Le contact avec cette matière qui lui était encore inconnue, lui procura un plaisir particulier. En effet, la texture de cette chose parfaitement rectangulaire, lui permettait d’avancer sans trop d’efforts.
Il parcourut la surface de la chose de long en large, emporté par son exaltation. Les dessins, sortes de traits noirs droits ou courbes et de différentes tailles qui s’étalaient partout lui semblait former un message.
“Dieu m’envoie ses ordres... mais comment les déchiffrer ?” Il était perplexe.
Il reconnut alors qu’il y avait un nombre restreint de dessins qui se répétaient ici et là de façon aléatoire... “ou voulue”, conclut-il.
Il commença alors à vouloir en découvrir le sens.
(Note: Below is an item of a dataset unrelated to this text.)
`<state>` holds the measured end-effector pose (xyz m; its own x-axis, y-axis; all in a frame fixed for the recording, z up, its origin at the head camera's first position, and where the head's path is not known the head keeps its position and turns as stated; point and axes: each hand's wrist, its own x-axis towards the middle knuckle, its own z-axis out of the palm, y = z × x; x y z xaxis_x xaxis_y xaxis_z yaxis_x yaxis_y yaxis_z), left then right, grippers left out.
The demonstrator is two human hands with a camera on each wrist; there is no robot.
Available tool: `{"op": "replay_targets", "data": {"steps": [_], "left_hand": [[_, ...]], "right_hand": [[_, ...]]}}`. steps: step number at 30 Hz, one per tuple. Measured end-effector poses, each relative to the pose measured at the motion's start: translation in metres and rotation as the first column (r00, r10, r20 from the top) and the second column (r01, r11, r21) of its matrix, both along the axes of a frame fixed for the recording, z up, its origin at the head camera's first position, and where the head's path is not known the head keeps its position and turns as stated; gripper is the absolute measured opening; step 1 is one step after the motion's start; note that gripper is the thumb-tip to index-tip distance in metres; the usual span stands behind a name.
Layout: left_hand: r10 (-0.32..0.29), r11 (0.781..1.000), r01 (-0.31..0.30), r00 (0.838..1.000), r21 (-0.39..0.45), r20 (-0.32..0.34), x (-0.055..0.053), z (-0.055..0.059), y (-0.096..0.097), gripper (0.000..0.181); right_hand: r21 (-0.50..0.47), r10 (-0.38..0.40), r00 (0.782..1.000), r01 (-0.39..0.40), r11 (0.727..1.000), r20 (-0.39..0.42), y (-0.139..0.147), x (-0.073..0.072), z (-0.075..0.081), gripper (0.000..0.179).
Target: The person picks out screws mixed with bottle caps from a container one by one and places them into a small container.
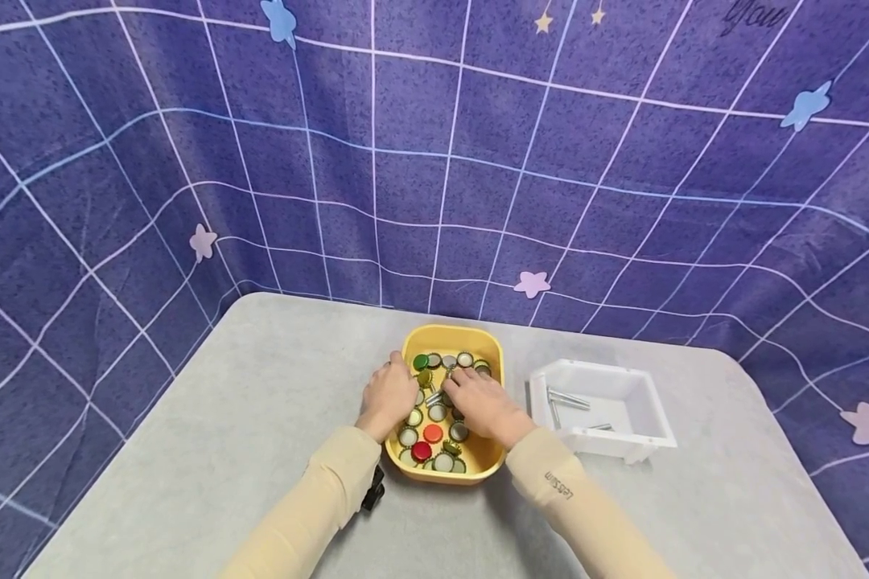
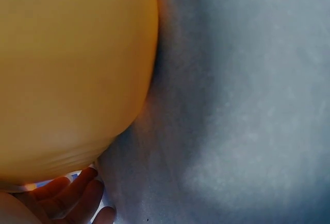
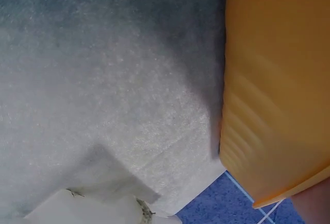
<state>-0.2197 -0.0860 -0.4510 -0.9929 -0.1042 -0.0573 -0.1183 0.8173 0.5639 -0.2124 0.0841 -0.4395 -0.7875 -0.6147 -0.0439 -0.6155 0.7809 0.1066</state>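
Observation:
A yellow plastic tub [image 1: 445,478] stands on the table, with many bottle caps [image 1: 437,412] spread inside it, mostly pale, a few red or green. At its left rim, my left hand [image 1: 389,396] grips the wall; the left wrist view has its fingers [image 2: 85,201] along the outside. My right hand [image 1: 481,402] reaches over the right rim, fingers pointing down among the caps. A silver bolt [image 1: 434,397] lies by its fingertips; I cannot tell whether they pinch it. Only a bit of that hand [image 3: 314,201] shows in the right wrist view.
To the right of the tub stands a white plastic bin [image 1: 652,402] holding several silver bolts [image 1: 569,400]. Near my left sleeve a small black object [image 1: 372,489] shows. A blue-purple curtain [image 1: 405,161] with a grid pattern hangs behind the grey table [image 1: 275,362].

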Motion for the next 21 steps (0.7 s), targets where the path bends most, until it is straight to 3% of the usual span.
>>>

Si dieu lui envoyait cela, il lui fallait bien entendu tout faire pour comprendre cela.
Il prit la résolution de commencer par ce qui semblait être le début.
Il y avait un signe formé d’un bâton vertical et se terminant par un autre, horizontal. Ça faisait un « L ».
Albert, tremblant de crainte... car avait-il le droit de prononcer ce signe ?... osa dire tout haut, comme inspiré :
— L.
Ensuite, un peu en hauteur, mais presque coller à “L”, il y avait comme un petit trait, le dessin était celui-ci : « ’ ».
Il sentit que ce n’était qu’une respiration entre deux signes, aussi il ne dit rien et passa au suivant. C’était une sorte de rond mais cassé par une barre verticale dans son “dos” : « a ».
Il dit, toujours inspiré par la xénoglossie dont dieu lui fit grâce :
— a.
Son enthousiasme de ver de terre était à son comble. Et pousser par une foi profonde, il assembla les deux premiers signes :
— L’a
“Ô dieu, comme c’est beau !” pensa-t-il émerveillé.
Il continua, décidé à traduire en sons la parole de dieu, tout ver de terre qu’il était.
Le dessin suivant formait une sorte de crochet inversé, une barre verticale terminée par une petite courbe, « r ».
Cette fois, passionné, il dit :
— L’ar.
Des larmes courues de ses yeux, tellement il était ému de ce que dieu lui permettait de comprendre.
Suivait une forme, comme deux arches collées l’une à l’autre. « m ».
— L’arm.
“Merveilleux”. C’était le seul mot qui lui vint à l’esprit.
Puis un autre signe, comme une goutte d’eau, mais plus courbée. « e ».
— L’arme.
Un frisson de joie inextinguible le transporta.
Il y avait un espace avant la répétition du rond cassé. « a ».
— L’arme a.
Soudainement. Comme si dieu lui offrit la connaissance pour prix de ses efforts, il put “lire” d’un seul coup tous les signes de ce qui formait une ligne :
“L’arme atomique sera employée”.
Il savait lire ! C’était formidable, s’il avait eu des membres inférieurs, comme les êtres gigantesques qu’il avait vu auparavant, aller de-ci de-là ; il aurait sauté de joie.
D’ailleurs... soudainement, il s’aperçut qu’il y avait plusieurs jours qu’il n’en avait vu bouger.
Il y en avait bien de ces êtres-là, mais ils ne bougeaient plus. Certains étaient couchés sur le sol de leurs habitations, d’autres comme dormant, tout blancs, en position assise, devant une sorte de rectangle lumineux qui n’émettaient plus rien comme bruits ou images qui bougent.
Albert chassa de son esprit ces pensées inutiles. À quoi bon ces êtres. Dieu lui avait envoyé, lui le ver de terre, un message d’espoir et de conquête, pour lui et les siens... pour la verité[1].

Épinac, le 7 juillet 2023

[1] Il y eut “l’humanité”... et maintenant, il y aura... “la verité”.